広島平和記念公園内の広島市観光案内所を見学
日本政府観光局(JNTO)は、外国人向け観光案内所のサービス向上などを支援するため、地方ブロック別の研修会を始めた。初の試みとして、国土交通省中国運輸局と共同で、9月27日に中国地方の認定案内所を対象とした研修会を広島市で開催。訪日市場の動向を解説するとともに、案内所間の情報共有なども促した。他の地域でも地方運輸局と連携して研修会を開催していく考えだ。
JNTOは、観光庁が定めた指針に基づき、2012年度から外国人向け観光案内所を立地・機能別に区分して認定する新たな制度を運用している。更新制を導入するなど観光案内の質の向上、受け入れ態勢の整備を目指している。現在の認定案内所数は全国に342カ所。
これまでJNTOは、観光案内所を支援する事業として、年1回、東京で総合研修会を開いてきたが、地域の実情に応じた研修、地域の観光案内所間の情報共有の必要性から、地域ごとの研修会をスタートさせることにした。
中国地方を対象にした研修会には、広島、岡山、山口、鳥取、島根の5県の案内所から27人が参加した。中国地方の認定案内所数は27カ所で、区分の内訳は、広域情報拠点に位置づけられている「カテゴリー2」が6カ所、地域情報拠点の「カテゴリー1」が16カ所、外国人旅行者の受け入れ意欲の高い「パートナー施設」が5カ所となっている。
研修会では、JNTOや中国運輸局が訪日外国人旅行者の動向について最新情報を解説したほか、認定案内所の運営を支援する事業などを説明した。観光案内の質を高め、広域観光を促進しようと、観光案内所からの参加者による情報交換の場も設けられた。
情報交換は「中国地方を周遊する外国人旅行者に対するサービスの向上に資する情報共有と連携促進について」がテーマ。日々の案内業務での成功事例や改善が必要な問題点などについて意見交換した。

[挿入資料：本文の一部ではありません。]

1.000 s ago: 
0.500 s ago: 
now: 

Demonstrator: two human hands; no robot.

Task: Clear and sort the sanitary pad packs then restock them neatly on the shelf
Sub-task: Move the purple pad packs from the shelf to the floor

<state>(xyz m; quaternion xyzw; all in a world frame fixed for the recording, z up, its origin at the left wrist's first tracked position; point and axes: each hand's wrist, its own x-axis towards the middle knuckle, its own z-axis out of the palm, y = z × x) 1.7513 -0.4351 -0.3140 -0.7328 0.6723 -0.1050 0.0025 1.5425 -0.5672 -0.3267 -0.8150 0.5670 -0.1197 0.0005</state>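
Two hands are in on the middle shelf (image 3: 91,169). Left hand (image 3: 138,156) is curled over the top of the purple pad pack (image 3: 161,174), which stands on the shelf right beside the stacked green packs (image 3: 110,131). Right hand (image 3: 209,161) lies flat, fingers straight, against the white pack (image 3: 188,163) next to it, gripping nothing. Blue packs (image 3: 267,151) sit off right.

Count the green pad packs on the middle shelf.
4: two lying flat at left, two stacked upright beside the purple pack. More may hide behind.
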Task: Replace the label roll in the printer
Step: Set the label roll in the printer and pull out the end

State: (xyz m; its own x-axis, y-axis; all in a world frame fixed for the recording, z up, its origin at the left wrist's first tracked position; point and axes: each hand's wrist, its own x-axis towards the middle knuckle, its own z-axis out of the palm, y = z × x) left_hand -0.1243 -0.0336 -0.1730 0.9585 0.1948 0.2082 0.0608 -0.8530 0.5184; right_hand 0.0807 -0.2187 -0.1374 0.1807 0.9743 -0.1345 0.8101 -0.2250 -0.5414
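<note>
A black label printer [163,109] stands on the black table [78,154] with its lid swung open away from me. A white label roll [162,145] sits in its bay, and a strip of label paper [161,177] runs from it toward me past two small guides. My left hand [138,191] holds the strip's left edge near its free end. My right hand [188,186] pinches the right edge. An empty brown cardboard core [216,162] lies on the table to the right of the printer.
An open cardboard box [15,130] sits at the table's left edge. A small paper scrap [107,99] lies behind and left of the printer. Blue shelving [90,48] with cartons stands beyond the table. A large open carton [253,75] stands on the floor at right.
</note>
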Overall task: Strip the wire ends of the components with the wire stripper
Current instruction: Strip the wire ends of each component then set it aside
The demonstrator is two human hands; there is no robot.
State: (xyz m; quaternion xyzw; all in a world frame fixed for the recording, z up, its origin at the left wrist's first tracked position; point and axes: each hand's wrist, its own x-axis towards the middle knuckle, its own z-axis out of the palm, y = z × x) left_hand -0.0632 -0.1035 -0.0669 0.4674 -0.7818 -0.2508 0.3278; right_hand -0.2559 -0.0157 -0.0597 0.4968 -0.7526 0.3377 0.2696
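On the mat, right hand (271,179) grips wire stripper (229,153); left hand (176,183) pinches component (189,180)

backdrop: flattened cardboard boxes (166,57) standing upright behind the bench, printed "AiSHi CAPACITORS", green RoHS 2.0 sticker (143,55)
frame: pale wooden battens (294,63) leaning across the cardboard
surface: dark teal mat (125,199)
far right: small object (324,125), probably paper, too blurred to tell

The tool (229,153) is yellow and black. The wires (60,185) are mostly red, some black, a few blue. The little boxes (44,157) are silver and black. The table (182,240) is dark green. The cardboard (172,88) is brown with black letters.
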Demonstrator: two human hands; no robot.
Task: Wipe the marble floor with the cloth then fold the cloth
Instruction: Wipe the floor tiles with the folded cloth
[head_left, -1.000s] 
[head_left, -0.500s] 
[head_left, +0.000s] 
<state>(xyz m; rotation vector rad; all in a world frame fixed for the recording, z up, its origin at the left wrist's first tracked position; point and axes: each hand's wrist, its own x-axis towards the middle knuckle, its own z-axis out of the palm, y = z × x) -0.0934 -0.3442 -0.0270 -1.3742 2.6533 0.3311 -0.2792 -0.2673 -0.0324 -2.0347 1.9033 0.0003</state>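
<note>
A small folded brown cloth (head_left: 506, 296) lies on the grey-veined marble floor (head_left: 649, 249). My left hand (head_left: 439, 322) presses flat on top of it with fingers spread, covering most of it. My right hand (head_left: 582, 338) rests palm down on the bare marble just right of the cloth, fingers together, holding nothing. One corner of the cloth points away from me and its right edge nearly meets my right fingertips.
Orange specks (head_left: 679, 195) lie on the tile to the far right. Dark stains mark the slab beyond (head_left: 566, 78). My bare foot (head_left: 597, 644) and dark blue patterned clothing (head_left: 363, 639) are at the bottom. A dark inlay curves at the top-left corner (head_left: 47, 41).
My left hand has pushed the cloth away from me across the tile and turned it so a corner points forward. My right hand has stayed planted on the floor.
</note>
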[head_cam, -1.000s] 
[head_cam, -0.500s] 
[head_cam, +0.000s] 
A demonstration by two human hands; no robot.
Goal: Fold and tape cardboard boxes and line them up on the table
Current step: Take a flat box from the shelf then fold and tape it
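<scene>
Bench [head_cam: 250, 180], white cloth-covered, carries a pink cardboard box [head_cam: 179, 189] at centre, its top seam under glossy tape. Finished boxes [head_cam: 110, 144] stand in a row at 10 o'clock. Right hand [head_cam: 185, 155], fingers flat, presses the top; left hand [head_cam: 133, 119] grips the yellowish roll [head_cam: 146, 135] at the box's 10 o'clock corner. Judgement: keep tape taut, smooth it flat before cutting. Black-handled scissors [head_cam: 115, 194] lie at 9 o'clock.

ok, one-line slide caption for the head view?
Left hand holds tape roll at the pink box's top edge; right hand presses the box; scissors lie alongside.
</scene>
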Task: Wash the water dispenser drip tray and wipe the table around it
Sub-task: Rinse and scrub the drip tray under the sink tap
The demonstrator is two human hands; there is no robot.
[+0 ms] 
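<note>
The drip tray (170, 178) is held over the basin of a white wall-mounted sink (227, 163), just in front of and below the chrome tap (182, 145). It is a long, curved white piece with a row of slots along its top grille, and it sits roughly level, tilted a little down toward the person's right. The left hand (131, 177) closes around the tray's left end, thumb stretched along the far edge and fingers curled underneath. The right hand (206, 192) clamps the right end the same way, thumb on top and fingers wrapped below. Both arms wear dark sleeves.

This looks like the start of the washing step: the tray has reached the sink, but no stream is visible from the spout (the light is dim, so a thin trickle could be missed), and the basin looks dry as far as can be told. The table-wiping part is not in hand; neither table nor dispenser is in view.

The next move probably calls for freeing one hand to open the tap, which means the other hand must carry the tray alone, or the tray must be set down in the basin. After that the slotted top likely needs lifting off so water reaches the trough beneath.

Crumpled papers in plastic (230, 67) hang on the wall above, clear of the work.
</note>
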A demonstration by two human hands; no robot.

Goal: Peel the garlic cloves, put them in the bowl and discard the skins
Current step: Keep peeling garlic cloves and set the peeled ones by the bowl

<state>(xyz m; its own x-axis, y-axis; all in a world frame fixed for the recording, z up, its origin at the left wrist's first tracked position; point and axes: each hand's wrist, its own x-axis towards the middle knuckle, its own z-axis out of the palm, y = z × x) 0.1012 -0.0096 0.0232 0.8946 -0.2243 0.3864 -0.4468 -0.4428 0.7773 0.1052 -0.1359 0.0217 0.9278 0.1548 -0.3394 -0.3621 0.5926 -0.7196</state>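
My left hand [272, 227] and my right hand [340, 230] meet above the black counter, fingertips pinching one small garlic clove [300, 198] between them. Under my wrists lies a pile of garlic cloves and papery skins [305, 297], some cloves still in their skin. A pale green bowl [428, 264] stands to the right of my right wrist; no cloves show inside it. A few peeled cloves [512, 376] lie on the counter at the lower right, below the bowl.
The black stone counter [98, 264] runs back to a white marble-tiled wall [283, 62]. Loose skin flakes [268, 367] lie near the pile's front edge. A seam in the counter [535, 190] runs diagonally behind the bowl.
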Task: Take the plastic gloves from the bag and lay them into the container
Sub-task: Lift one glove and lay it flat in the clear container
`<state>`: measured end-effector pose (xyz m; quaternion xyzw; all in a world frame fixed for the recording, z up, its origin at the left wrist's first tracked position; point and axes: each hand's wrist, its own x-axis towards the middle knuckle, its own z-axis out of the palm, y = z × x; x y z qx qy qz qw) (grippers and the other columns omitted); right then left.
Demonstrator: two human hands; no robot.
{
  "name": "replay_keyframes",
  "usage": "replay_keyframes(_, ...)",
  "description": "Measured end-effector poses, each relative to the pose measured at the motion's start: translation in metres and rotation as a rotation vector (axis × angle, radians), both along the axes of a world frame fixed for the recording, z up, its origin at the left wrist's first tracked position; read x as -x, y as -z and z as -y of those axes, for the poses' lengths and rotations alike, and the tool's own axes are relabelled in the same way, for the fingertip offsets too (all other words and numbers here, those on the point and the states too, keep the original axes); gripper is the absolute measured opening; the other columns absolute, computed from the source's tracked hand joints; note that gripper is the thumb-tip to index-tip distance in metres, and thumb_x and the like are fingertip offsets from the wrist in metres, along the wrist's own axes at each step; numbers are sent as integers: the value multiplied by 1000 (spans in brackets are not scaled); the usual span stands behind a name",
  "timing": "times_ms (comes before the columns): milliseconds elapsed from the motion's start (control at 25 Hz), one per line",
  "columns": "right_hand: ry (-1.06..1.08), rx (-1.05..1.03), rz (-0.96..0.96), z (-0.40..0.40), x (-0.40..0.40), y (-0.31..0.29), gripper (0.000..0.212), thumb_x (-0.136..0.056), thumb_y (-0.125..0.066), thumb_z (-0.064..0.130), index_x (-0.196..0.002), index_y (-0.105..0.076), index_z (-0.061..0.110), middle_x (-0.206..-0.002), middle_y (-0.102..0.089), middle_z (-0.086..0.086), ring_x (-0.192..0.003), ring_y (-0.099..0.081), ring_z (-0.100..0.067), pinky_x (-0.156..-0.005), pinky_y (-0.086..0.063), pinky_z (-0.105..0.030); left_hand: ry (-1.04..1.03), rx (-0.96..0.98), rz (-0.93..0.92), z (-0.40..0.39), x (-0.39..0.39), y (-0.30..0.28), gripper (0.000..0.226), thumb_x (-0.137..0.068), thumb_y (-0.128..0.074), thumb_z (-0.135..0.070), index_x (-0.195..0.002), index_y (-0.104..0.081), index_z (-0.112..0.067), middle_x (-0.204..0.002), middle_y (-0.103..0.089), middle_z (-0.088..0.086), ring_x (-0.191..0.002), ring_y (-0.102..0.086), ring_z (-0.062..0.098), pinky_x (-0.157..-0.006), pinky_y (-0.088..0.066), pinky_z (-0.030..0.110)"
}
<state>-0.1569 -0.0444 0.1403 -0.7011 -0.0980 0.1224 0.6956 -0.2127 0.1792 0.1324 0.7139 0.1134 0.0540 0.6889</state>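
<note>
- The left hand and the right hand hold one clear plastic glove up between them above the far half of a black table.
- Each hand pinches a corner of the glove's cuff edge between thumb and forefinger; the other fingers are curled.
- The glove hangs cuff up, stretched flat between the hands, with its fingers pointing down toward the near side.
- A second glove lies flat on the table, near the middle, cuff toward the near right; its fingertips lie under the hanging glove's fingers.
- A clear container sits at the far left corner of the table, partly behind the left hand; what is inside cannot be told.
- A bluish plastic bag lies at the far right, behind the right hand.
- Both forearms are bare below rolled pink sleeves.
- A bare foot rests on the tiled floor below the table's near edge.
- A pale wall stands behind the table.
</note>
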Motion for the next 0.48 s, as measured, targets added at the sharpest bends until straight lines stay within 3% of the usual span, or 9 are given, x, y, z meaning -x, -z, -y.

広島市内では現地視察も行われた。年間を通して多くの外国人旅行者が訪れる広島平和記念公園内の広島市観光案内所、多言語表示などの受け入れ環境整備が進む広島バスセンターなどを見学した。
地方ブロックでの研修会についてJNTOは「他の観光案内所の活動を知る機会が少ない担当者もおり、研修会は情報交換や域内連携を促す契機にもなるのではないか。今後も、認定観光案内所のネットワーク機能の向上、受け入れ対応力の強化に努めていきたい」と話す。